Work instruction:
Give the data below again exactly, and drop each picture from it.

Given information:
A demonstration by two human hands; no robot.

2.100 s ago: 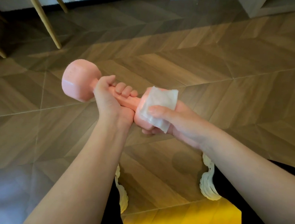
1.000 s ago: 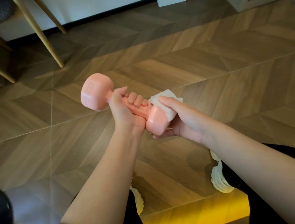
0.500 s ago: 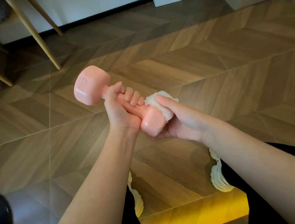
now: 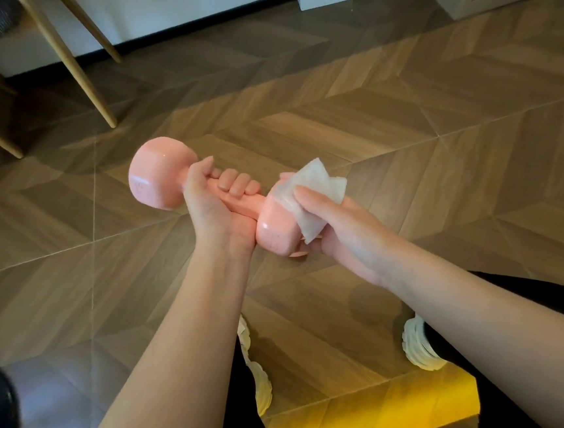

Response area:
A demonstration by two human hands; no robot.

2.100 s ago: 
1.000 s ago: 
0.500 s ago: 
now: 

The answer to this exercise has been written out completely.